Scientific American, “23andMe Is Terrifying, but Not for the Reasons the FDA Thinks”, Nov 2013.
Know your testing source’s intention.
One of the founders of 23andMe, Anne Wojcicki, was married to Sergei Brin, the founder of Google and as the company has repeatedly stated, “The long game here is not to make money selling kits, although the kits are essential to get the base level data,” Patrick Chung, a 23andMe board member, told FastCompany last month. “Once you have the data, [the company] does actually become the Google of personalized health care.” The article states, “Although 23andMe admits that it will share aggregate information about users genomes to third parties, it adamantly insists that it will not sell your personal genetic information without your explicit consent. We’ve heard that one before. Back when Google was first launched, the founders insisted that the company would never sell you out to advertisers…While the FDA concentrates on the question of whether 23andMe’s kit is a safe and effective medical device, it is failing to address the real issue: what 23andMe should be allowed to do with the data it collects. For 23andMe’s Personal Genome Service is much more than a medical device; it is a one-way portal into a world where corporations have access to the innermost contents of your cells and where insurers and pharmaceutical firms and marketers might know more about your body than you know yourself”.(4)

Forbes, “Surprise! With $60 Million Genentech Deal, 23andMe Has A Business Plan”, Jan 6 2015.
Genentec, a pharmaceutical company, is paying big money for a long term deal with 23andMe. Its big focus will be on developing the database to assist in Parkinsons research.(5)

MIT Technology Review, “How a Wiki Is Keeping Direct-to-Consumer Genetics Alive”, Oct 2014.
It feels like civil disobedience.
“In barring 23andMe’s health reports, the FDA also cited the danger that erroneous interpretations of gene data could lead someone to seek out unnecessary surgery or take a drug overdose. Critics of the decision said it had more to do with questions about whether consumers should have the right to get genetic facts without going through a doctor.”(6)

What I am thinking
The science and technology is rapidly changing and the regulations are, as usual, lagging behind. All of this information is still data, not really knowledge, much less wisdom. The risk assessment associated with any SNP needs to be considered in a broader context. To do that, DTC consumers of genetic testing need to make sure they are fully informed on the allele frequency. The more you look at those numbers the more you realize how varied we all are; the word “normal” means very little! Secondly, any analysis that links variations to poor efficiency, illness, or disease is just that – a connection, not causality. Health problems develop from a pattern of susceptibility from genetic variations combined with exposures accrued through years of different life choices. And of course, the constant exposure to low level chemicals in our daily life that we have no choice about anymore. Oops, once again, I am off topic.
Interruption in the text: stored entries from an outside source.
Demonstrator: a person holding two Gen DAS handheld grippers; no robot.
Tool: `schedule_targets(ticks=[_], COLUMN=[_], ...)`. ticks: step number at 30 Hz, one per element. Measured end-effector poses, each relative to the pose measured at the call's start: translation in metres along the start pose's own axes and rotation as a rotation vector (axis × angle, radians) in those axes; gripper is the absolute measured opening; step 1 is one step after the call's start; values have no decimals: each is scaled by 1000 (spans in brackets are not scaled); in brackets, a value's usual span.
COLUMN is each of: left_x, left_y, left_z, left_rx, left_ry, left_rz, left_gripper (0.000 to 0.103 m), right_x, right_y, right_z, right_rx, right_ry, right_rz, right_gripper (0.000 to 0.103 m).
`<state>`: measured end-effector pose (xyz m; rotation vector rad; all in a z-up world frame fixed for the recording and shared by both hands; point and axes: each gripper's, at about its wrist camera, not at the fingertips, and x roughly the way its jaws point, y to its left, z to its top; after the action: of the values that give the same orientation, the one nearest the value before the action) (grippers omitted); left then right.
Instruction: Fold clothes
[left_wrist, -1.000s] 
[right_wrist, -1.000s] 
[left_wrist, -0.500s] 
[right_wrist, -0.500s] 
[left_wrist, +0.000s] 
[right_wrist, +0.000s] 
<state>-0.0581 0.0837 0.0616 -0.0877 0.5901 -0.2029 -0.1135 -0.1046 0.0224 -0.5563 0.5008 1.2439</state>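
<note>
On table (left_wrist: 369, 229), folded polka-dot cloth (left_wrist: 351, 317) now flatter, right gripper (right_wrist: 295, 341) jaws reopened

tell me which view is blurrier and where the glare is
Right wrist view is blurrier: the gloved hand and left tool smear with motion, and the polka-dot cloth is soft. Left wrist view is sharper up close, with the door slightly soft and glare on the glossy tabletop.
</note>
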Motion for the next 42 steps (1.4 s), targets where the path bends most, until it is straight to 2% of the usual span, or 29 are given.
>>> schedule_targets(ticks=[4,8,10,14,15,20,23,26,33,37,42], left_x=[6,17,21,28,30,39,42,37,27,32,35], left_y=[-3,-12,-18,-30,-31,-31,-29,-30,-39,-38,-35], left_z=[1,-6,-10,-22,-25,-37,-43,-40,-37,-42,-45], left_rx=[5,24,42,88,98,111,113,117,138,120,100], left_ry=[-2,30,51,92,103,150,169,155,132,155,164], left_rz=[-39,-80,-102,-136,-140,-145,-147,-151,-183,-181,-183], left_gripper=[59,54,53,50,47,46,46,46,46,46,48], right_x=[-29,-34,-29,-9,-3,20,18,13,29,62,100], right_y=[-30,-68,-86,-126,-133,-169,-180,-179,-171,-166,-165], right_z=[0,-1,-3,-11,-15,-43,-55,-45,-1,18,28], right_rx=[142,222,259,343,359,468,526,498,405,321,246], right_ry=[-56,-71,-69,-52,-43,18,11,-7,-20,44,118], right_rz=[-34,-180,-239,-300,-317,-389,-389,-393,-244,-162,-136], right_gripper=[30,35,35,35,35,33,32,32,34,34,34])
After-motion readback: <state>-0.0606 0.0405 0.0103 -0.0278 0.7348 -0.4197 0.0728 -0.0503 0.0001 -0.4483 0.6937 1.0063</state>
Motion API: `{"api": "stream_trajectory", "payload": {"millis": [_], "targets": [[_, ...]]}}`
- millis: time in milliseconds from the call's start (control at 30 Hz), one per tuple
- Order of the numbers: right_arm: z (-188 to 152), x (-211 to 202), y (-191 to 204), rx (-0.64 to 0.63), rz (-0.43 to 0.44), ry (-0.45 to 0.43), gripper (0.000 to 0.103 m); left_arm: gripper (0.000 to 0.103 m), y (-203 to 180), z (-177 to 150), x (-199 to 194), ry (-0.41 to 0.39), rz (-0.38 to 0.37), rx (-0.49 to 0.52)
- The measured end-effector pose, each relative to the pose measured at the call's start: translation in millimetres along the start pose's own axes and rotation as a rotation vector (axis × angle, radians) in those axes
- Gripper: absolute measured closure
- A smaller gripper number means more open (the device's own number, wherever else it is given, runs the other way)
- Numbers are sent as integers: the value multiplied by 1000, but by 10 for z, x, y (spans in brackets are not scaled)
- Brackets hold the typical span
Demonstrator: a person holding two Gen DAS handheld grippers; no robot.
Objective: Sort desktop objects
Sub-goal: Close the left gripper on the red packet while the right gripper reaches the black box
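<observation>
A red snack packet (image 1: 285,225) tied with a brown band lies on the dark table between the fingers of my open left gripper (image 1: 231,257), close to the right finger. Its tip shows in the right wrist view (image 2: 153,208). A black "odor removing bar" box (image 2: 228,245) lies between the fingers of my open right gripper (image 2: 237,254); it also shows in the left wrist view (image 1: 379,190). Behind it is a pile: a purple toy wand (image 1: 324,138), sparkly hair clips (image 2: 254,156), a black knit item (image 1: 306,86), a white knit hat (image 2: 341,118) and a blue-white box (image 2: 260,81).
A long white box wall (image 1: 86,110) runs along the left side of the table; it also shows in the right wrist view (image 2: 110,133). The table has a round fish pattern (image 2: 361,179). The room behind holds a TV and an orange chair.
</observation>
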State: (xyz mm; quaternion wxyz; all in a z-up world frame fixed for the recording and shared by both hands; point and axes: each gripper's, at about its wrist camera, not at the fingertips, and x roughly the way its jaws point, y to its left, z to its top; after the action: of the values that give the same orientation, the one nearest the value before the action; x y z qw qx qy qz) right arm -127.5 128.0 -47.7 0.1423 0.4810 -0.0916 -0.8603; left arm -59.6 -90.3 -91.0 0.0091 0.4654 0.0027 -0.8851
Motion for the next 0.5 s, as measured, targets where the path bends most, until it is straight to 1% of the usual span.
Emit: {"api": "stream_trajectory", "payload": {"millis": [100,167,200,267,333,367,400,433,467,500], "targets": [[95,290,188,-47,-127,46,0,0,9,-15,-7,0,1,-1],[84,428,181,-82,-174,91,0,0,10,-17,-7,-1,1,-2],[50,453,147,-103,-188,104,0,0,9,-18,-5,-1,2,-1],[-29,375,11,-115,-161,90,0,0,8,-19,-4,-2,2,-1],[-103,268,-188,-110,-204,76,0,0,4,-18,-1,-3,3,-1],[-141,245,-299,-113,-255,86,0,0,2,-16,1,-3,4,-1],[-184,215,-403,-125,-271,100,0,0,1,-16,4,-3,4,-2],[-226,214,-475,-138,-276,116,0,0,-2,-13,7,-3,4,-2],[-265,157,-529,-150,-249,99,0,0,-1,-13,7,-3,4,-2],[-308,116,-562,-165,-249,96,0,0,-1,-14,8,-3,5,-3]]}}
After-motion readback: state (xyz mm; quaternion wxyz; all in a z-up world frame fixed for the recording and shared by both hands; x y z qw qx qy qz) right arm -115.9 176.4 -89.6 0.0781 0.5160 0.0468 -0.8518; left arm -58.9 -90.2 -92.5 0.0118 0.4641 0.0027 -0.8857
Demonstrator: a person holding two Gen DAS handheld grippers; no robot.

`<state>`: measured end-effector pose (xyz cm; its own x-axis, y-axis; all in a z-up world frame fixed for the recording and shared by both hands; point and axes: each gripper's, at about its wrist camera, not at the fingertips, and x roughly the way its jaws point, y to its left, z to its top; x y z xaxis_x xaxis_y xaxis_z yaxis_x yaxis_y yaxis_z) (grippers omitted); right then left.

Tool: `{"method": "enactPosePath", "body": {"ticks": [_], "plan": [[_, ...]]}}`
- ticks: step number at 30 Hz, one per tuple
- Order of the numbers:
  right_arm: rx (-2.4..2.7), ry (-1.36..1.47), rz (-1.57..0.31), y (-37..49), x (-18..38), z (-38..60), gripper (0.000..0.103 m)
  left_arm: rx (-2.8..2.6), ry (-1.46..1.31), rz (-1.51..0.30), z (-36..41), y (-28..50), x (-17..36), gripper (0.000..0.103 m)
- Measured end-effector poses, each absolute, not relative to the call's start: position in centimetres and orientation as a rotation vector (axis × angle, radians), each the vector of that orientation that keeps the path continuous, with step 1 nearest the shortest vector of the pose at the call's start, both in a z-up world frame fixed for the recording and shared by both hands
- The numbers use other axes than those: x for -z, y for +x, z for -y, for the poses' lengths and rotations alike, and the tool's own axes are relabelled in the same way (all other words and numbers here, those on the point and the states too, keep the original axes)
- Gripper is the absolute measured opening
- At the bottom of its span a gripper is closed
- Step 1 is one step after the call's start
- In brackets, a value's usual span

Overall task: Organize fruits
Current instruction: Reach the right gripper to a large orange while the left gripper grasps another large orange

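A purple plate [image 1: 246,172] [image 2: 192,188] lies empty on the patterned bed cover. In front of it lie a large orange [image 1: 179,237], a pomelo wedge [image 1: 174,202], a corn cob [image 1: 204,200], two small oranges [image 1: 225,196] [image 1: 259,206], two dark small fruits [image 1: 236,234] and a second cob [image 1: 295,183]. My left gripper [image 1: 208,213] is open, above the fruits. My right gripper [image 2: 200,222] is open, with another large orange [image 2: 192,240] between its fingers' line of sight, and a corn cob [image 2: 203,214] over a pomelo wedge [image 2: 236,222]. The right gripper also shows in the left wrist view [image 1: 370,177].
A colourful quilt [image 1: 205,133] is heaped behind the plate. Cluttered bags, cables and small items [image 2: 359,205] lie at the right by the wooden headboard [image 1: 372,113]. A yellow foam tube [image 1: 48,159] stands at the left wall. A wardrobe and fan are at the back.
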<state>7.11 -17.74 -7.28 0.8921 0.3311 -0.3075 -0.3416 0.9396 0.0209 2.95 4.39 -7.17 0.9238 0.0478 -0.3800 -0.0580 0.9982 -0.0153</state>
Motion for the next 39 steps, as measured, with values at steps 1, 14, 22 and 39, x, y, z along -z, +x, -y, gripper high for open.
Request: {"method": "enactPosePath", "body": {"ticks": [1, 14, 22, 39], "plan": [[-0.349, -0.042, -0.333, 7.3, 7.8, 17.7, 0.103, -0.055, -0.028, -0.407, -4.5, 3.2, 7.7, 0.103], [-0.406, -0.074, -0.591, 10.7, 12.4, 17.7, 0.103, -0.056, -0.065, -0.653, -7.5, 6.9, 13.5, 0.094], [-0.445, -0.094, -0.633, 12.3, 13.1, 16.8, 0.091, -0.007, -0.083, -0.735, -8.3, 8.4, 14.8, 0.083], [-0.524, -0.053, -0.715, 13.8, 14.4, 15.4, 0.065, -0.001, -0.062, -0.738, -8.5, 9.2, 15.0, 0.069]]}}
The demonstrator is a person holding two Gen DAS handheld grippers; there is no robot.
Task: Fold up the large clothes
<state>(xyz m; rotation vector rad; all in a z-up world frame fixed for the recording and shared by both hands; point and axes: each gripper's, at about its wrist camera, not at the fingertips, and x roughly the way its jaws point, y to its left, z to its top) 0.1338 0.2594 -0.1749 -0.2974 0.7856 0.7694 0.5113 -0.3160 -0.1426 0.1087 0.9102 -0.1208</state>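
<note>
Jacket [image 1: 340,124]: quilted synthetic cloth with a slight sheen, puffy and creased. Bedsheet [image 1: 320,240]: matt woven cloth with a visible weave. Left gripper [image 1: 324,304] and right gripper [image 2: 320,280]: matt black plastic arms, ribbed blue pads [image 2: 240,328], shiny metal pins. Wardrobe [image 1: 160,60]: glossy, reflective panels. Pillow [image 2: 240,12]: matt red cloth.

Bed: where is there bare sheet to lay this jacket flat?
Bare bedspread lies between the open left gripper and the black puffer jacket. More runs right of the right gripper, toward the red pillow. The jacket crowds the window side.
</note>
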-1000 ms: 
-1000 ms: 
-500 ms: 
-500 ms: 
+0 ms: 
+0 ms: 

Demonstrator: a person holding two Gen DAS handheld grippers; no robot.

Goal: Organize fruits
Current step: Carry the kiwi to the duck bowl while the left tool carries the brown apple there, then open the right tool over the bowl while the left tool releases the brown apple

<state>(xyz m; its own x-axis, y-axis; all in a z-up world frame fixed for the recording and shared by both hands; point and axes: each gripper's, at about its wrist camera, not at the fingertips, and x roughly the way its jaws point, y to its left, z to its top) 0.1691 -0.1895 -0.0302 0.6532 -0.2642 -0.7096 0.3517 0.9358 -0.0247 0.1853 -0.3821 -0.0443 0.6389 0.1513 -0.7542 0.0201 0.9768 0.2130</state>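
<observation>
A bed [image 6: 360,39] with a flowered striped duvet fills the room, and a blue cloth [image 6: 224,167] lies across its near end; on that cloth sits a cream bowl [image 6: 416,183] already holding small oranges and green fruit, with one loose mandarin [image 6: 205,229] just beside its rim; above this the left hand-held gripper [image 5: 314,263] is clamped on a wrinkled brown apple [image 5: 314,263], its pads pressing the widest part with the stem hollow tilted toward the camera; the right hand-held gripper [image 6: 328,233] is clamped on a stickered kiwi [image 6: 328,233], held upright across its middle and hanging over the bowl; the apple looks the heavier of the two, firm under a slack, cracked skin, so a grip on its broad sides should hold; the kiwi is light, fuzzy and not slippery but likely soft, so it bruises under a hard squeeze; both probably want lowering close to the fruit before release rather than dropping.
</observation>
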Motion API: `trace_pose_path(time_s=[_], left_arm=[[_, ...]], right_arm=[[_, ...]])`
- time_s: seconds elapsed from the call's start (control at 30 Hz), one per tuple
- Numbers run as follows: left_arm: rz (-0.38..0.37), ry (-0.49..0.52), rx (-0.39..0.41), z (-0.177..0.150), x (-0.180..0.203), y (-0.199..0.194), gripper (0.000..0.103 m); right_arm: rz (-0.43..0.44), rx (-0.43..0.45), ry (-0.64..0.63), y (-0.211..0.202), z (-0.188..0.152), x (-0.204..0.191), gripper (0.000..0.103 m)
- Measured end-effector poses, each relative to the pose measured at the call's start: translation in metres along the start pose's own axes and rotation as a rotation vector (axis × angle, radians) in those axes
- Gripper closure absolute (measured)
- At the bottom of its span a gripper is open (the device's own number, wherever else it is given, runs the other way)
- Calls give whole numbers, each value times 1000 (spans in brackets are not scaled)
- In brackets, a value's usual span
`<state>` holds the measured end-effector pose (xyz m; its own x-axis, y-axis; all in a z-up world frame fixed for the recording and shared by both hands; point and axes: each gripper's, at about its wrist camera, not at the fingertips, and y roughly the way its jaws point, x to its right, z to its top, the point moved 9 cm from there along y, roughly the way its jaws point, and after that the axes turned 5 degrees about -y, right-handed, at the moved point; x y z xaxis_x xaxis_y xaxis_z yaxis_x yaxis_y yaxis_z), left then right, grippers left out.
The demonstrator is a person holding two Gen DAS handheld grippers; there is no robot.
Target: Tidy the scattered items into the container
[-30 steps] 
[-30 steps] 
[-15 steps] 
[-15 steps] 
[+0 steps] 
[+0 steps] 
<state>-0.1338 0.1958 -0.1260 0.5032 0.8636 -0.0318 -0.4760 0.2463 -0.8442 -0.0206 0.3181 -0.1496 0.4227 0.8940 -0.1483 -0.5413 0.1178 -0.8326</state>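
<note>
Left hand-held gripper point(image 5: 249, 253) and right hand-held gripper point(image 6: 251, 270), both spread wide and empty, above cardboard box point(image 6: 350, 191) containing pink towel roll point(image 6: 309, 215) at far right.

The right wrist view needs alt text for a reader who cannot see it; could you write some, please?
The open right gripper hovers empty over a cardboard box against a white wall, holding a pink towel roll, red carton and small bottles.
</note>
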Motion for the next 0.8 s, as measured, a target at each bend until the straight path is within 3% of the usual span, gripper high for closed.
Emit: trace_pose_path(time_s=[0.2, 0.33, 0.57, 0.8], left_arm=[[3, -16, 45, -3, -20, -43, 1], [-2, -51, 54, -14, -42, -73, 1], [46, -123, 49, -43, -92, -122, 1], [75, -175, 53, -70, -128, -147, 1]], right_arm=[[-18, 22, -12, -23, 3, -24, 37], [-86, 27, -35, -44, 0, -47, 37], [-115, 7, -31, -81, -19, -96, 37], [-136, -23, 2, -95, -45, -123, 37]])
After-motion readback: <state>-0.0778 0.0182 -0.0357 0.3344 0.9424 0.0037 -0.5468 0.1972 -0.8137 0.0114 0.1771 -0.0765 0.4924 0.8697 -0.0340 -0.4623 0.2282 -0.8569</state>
If you are struggling with a chronic illness or condition, especially those of an invisible nature, that drives its sufferers to search longer and harder for answers than patients with well understood illnesses, understand this before you go into genetic testing. The results will not tell you how this happened or how you can heal. They might help answer why it happened to you and how you can avoid future complications.

My Results
We did the Genova Detoxigenomics test. This test just focuses on the detoxification pathways and which ones might not work as efficiently as the average person’s. The results have helped me in some concrete ways. I never spent much time or energy on the “why me” question but now that I’ve seen the analysis, I really don’t. Having seen the pattern of my genetic variation “inefficiencies” just within the detoxification pathways, I now know I was a canary waiting to happen. As soon as I was born into a post WW II chemical laden society and furthermore decided on a career in a science lab, chemical injury was going to happen to me. I’ve also known that glutathione supplementation has been the cornerstone of what chemical tolerance I have built up but now I know I will always need to supplement it, dietary or synthetically, forever. I can’t make enough of that on my own no matter my levels of avoidance. I’ve learned that if I ever need a blood thinner, I need to throw some keywords at the medical practitioner at hand and have my primary physician talk to them until they reach an agreement on safe dosage. Because I can’t metabolize Coumadin as efficiently as the standard population on which the dosages are based. I’ve known that estrogen metabolism is also a problem for me, long before the testing, having lived through decades of menstrual cycles. But now that we know the extant of that problem we will adapt our approach from one of dietary sulfur boosts to a broader based approach that includes some supplements. And as a bit of comic relief, that one bad college trip from smoking marijuana was not an anomaly, any THC will mess with me horribly since I can’t really metabolize that either. Yes, I am telling my kids this as warning.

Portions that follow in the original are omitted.